Walhasil, tokoh masyarakat seperti kiai, guru ngaji, ustaz serta santrinya juga termasuk orang
yang berhak menerima zakat fitrah karena termasuk fi sabilillah, lebih-lebih yang tidak memiliki gaji dari
pemerintah dan miskin. Di samping tokoh masyarakat tersebut tergolong para mustahiqqin (orang yang
berhak menerima zakat fitrah), juga sebagai wakil dari muzakki (orang yang berkewajiban zakat fitrah)
untuk menyampaikan harta tersebut kepada para penerimanya.

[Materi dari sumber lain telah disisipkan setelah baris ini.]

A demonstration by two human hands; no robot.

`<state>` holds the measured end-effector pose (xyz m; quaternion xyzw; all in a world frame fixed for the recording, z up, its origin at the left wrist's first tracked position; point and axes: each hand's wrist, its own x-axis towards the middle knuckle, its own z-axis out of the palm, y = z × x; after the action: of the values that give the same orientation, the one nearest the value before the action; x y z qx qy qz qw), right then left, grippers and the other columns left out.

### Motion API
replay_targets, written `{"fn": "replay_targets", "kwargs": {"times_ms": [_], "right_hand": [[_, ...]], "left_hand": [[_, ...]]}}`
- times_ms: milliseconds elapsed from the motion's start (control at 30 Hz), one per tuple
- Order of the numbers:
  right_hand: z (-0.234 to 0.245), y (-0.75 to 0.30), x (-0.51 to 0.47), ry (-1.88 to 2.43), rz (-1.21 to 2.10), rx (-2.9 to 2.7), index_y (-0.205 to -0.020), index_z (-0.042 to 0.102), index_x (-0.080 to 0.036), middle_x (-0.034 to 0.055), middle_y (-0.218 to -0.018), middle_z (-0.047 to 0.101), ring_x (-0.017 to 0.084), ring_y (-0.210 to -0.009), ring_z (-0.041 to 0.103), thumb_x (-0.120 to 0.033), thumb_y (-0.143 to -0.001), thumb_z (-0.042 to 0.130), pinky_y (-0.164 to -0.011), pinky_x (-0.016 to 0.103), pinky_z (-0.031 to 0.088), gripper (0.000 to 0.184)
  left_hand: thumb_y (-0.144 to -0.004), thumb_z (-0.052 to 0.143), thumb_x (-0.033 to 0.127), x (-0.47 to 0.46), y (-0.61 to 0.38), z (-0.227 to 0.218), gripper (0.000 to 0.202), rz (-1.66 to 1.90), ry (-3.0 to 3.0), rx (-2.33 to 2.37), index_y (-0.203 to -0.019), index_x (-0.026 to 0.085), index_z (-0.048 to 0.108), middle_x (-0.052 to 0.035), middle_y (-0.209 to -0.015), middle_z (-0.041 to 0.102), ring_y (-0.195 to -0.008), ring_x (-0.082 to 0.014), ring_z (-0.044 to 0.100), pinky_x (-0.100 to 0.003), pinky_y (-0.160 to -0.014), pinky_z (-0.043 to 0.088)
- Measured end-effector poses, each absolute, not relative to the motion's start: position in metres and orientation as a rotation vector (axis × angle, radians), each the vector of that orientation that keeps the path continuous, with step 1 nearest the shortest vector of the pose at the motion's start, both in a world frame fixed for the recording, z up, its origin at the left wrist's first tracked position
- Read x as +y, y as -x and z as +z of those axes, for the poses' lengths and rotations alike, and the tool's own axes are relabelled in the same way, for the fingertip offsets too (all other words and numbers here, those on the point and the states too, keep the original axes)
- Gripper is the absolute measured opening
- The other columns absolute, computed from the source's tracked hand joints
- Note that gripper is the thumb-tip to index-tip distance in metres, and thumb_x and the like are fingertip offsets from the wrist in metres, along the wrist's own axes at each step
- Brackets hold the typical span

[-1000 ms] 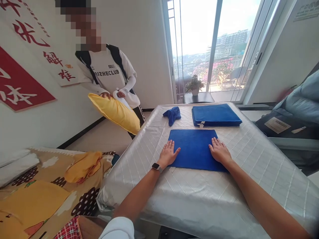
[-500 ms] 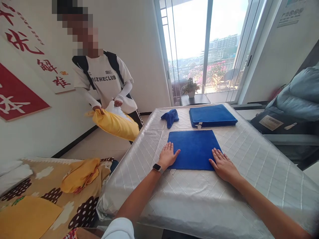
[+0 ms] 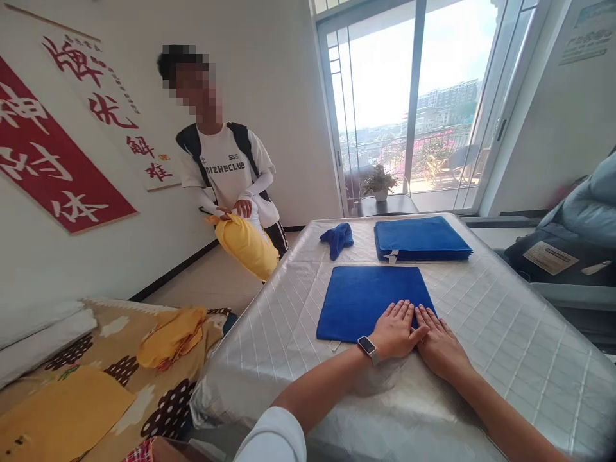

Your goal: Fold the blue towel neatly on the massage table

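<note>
A folded blue cloth (image 3: 363,301) lies flat on the table, which has a silvery quilted cover (image 3: 289,308). My left hand (image 3: 397,330), with a watch on its wrist, rests palm down on the cloth's lower right part, fingers stretched out. Right beside it, my right hand (image 3: 440,340) lies flat along the cloth's right edge, thumb side touching the left hand. Farther back stands a neat stack of folded blue cloths (image 3: 423,236) with a white tag at its front. To its left is a crumpled blue cloth (image 3: 338,240).
Across the table at the left, a person (image 3: 235,167) holds a yellow cloth bundle (image 3: 248,247). A patterned bed (image 3: 115,327) with yellow cloths is at lower left. A chair with a grey-blue padded item (image 3: 584,199) stands right. A potted plant (image 3: 380,183) is near the window.
My left hand has slid from the cloth's left side across to the right, next to my right hand. My right hand stays at the right edge. The view has shifted slightly.
</note>
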<state>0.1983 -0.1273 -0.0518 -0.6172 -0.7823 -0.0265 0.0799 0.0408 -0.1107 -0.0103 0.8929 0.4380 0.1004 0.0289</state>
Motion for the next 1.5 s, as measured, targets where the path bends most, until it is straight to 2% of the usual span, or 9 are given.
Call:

Oleh karena itu, seseorang yang memiliki santri tersebut tidak hanya melibatkan dirinya,
keluarganya serta santrinya untuk menikmati rezeki yang diberikan oleh Tuhan tersebut (zakat fitrah)
melainkan wajib mendahulukan fakir-miskin yang berada di sekitarnya, terutama yang belum
mendapatkan bagian harta zakat fitrah sama sekali. Setelah dialokasikan kepada kaum daif disekitarnya,
sisa harta zakat fitrah bisa dinikmati oleh dia sendiri, keluarganya, serta santrinya. Adapun santri yang
menetap di pesantren, jika dia mempunyai rezeki yang dapat memenuhi kebutuhannya di hari id maka
disamakan seperti yang berlibur ke kampung halaman. Jika ia tergolong orang yang miskin maka dia juga
berhak menerima harta zakat seperti kaum fakir-miskin (non-santri) di sekitarnya. (ZLV)

Referensi

Sahih Bukhari: 130/II, Sahih Muslim: 677/II, Sunan Ibnu Majah: 558/I, Sunan Abi Dawud: 25/II, Bulug al-
Maram min Adillah al-Ahkam: 172, Mafatih al-Ghaib: 76/VIII, 151/III, Hikmah al-Tasyri’ wa Falsafatuh:
93, Bidayah al-Mujtahid: 269/I, Mughni al-Muhtaj: 402/II, al-Muhazzab: 163/I, al-Mughni: 3/LV, Kassyaf
al-Qina’: 287/II, al-Dur al-Mukhtar wa Rad al-Mukhtar: 107-108/I, al-Qawanin al-Fiqhiyyah: 112,
Hasyiyah al-Baijuri: 291/I, al-Fiqh al-Islami wa Adillatuh: 375, 336, 387, 388/III, al-Mausu’ah al-Fiqhiyyah
al-Kuwaitiyyah: 336/XXVIII, 168/XXIV.